Banjir Bandarlampung Alarm Keras untuk Tata Kota dan Kesadaran Warga

Banjir Bandarlampung Alarm Keras untuk Tata Kota dan Kesadaran Warga

Oleh Muhammad Hakiem Sedo Putra, S.T., M.T.

Hujan deras yang mengguyur Bandarlampung pada 14 April 2026 kembali menyisakan persoalan lama: banjir di berbagai titik kota. Kawasan Way Halim, Kaliawi, hingga sejumlah fasilitas umum turut terdampak. Peristiwa ini seolah menjadi siklus tahunan yang terus berulang, seakan tanpa solusi yang benar-benar menyentuh akar persoalan.

Seringkali hujan dengan intensitas tinggi dijadikan kambing hitam. Padahal, jika ditelaah lebih dalam, hujan hanyalah pemicu, bukan penyebab utama. Permasalahan sesungguhnya terletak pada kesiapan kota dalam mengelola air hujan yang turun dalam jumlah besar.

Perkembangan pembangunan di Bandar Lampung dalam beberapa tahun terakhir berjalan cukup pesat. Namun, laju pembangunan tersebut tidak selalu diimbangi dengan perencanaan tata ruang yang berkelanjutan. Banyak kawasan yang dulunya berfungsi sebagai daerah resapan kini berubah menjadi permukaan tertutup seperti beton dan aspal. Akibatnya, kemampuan tanah dalam menyerap air berkurang drastis.

Kondisi ini diperparah dengan sistem drainase yang belum optimal. Di sejumlah titik, saluran air masih sempit, tidak terintegrasi, dan bahkan tersumbat oleh sampah. Ketika debit air meningkat akibat hujan deras, sistem drainase tidak mampu menampung aliran air, sehingga genangan hingga banjir pun tidak dapat dihindari.

Di sisi lain, faktor perilaku masyarakat juga memiliki peran besar. Kebiasaan membuang sampah sembarangan, kurangnya kepedulian terhadap kebersihan lingkungan, serta minimnya kesadaran untuk menjaga fasilitas umum menjadi masalah klasik yang terus berulang. Drainase yang seharusnya menjadi jalur aliran air justru berubah menjadi tempat penumpukan sampah.

Situasi ini menunjukkan bahwa persoalan banjir bukanlah tanggung jawab satu pihak semata. Pemerintah daerah memiliki peran strategis dalam merencanakan tata kota yang lebih adaptif terhadap perubahan lingkungan. Penataan ruang harus mempertimbangkan keseimbangan antara pembangunan dan keberadaan ruang terbuka hijau serta daerah resapan air.

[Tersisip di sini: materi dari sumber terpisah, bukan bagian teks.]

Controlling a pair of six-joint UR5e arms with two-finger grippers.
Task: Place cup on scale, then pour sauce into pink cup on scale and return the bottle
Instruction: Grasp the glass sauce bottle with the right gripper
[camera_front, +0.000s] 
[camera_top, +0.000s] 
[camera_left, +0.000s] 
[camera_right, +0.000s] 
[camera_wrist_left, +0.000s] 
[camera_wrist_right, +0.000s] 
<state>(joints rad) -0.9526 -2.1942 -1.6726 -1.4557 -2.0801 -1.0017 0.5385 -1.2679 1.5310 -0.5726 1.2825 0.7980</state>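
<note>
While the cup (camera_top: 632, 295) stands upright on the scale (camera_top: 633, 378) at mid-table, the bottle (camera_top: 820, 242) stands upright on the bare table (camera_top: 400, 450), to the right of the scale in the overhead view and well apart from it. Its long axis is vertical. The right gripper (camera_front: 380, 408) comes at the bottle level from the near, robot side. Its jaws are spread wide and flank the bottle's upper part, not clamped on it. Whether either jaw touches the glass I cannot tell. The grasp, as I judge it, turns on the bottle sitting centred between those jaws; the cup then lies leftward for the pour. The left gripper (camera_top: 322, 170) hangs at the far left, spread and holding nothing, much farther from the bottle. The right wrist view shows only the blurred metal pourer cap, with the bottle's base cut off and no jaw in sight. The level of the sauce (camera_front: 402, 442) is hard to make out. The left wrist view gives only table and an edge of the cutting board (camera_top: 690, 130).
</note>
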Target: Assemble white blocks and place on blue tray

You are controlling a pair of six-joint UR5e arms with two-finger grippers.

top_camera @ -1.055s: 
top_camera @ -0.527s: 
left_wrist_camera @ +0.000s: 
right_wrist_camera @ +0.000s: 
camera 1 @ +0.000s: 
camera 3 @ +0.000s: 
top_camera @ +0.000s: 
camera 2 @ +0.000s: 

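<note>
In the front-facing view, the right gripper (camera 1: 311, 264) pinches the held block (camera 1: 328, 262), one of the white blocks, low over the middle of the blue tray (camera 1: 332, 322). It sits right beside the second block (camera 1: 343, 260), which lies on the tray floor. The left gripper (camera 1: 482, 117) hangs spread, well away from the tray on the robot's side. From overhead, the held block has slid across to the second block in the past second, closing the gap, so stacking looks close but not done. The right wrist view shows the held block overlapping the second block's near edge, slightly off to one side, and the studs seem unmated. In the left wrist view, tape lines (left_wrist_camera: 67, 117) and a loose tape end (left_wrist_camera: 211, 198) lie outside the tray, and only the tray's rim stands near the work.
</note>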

Selain itu, pembangunan sistem drainase yang terintegrasi dan berkelanjutan menjadi kebutuhan mendesak. Tidak hanya sekadar proyek fisik, tetapi juga harus didukung dengan perencanaan yang matang dan pengawasan yang konsisten. Penyediaan fasilitas pengelolaan sampah yang memadai juga menjadi bagian penting agar masyarakat memiliki akses yang layak dalam mengelola limbah.

Di sisi lain, sektor swasta dan pengembang tidak boleh mengabaikan aspek lingkungan dalam setiap proyek yang dijalankan. Setiap pembangunan seharusnya memperhatikan daya dukung lingkungan, termasuk menyediakan sistem resapan air dan pengelolaan drainase internal yang baik.

Namun demikian, upaya tersebut tidak akan berjalan optimal tanpa keterlibatan aktif masyarakat. Kesadaran untuk menjaga lingkungan, tidak membuang sampah sembarangan, serta merawat fasilitas umum menjadi kunci dalam mencegah banjir yang berulang.

Peristiwa banjir yang terjadi seharusnya menjadi momentum refleksi bersama. Bandar Lampung membutuhkan perubahan, bukan hanya dalam bentuk pembangunan fisik, tetapi juga dalam pola pikir dan perilaku seluruh elemen masyarakatnya.

Jika tidak ada langkah nyata dan kolaboratif, maka banjir akan terus menjadi cerita lama yang berulang setiap musim hujan. Sebaliknya, jika semua pihak bergerak bersama, bukan tidak mungkin Bandar Lampung dapat menjadi kota yang lebih tangguh, nyaman, dan berkelanjutan di masa depan.***

*Muhammad Hakiem Sedo Putra, S.T., M.T., adalah dosen di Program Studi Rekayasa Tata Kelola Air Terpadu, Institut Teknologi Sumatera (ITERA).Ahli dalam bidang hidroogi Forensik dan Sumberdaya Air. Aktif dalam riset pengelolaan sumberdaya air, konservasi lingkungan, serta edukasi kebencanaan di masyarakat.